### What is expected
Please print only the top portion of the entries below, ending with the line that contains "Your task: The", exactly as written.

[Extracted records]
----

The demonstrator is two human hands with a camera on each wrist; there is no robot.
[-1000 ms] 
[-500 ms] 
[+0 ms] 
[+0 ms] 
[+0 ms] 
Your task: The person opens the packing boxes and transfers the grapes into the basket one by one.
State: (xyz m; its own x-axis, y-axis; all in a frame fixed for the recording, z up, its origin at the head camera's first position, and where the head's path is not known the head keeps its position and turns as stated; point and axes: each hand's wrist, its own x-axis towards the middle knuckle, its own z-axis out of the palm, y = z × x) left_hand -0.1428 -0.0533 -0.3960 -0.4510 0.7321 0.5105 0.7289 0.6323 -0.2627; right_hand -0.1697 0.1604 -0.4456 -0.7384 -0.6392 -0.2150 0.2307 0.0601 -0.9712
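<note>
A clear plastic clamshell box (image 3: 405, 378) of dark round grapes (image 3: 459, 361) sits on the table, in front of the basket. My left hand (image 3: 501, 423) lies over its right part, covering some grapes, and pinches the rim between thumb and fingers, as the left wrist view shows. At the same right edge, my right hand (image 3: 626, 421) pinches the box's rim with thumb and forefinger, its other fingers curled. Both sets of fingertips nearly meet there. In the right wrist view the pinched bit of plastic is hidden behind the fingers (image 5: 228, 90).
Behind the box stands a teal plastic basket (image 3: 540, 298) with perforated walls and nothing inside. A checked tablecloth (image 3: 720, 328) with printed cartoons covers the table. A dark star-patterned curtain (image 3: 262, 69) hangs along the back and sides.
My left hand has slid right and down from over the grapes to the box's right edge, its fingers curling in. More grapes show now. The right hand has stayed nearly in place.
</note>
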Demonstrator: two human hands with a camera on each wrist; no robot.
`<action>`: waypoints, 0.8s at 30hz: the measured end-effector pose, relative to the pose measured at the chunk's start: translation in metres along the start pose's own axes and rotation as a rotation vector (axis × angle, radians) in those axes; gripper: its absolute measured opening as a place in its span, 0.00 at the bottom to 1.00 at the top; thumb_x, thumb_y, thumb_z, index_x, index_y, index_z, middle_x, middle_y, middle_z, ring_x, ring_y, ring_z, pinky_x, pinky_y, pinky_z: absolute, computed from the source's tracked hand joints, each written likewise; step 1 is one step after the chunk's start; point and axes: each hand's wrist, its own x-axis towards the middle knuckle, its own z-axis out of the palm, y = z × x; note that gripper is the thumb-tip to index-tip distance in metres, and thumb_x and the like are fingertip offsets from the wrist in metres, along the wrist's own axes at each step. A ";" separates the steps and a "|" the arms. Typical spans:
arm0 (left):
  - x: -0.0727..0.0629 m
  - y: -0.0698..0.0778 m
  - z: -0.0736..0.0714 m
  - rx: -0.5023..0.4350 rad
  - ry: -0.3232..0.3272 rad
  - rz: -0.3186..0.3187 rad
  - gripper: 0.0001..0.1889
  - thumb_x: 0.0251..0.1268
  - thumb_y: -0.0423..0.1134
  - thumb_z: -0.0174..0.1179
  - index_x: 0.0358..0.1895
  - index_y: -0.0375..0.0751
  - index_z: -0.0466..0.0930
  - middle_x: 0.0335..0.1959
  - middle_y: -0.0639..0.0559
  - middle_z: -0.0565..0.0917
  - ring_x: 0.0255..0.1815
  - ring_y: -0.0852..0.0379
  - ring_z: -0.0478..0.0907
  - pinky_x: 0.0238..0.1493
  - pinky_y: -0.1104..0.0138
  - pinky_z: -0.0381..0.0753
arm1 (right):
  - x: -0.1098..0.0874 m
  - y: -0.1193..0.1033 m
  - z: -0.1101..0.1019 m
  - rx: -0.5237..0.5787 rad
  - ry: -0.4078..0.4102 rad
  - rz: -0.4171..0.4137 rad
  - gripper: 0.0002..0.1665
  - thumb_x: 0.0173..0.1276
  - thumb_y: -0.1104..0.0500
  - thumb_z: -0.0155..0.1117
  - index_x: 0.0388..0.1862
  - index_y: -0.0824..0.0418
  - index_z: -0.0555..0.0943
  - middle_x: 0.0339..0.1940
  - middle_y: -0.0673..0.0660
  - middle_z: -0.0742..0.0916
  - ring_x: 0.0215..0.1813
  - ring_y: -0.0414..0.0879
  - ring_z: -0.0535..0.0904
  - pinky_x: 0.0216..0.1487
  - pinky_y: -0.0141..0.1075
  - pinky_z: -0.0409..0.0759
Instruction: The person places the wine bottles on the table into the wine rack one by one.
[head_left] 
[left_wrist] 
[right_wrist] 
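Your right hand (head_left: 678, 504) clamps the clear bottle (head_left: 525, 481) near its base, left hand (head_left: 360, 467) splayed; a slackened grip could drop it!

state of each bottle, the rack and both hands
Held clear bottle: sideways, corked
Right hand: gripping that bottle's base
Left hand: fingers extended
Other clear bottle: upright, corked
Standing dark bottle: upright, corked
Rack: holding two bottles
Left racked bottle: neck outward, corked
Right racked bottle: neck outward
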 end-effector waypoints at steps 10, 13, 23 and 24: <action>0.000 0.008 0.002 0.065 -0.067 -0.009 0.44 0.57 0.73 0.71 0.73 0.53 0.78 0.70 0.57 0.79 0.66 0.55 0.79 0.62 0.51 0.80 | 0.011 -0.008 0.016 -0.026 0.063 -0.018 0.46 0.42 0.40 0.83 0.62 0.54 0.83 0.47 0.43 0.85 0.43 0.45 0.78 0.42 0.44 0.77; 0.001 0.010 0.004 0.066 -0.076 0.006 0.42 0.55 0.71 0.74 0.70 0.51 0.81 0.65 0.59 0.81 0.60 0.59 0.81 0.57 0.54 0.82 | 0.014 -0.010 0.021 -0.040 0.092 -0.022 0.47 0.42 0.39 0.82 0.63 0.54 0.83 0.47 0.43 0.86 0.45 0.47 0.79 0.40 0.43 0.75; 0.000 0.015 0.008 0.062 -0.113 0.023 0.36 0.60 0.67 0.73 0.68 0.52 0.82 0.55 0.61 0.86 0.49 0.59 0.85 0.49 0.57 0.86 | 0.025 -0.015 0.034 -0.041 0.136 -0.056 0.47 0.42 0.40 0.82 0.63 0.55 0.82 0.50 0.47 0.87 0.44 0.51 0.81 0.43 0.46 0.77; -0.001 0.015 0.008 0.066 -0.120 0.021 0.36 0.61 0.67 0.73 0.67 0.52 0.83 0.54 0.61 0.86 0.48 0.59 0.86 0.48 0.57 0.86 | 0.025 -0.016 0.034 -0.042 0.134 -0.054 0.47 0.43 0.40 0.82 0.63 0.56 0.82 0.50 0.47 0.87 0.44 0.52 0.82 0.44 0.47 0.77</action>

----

### Answer space
The demonstrator is two human hands with a camera on each wrist; there is no robot.
[-1000 ms] 
[-500 ms] 
[+0 ms] 
[+0 ms] 
[+0 ms] 
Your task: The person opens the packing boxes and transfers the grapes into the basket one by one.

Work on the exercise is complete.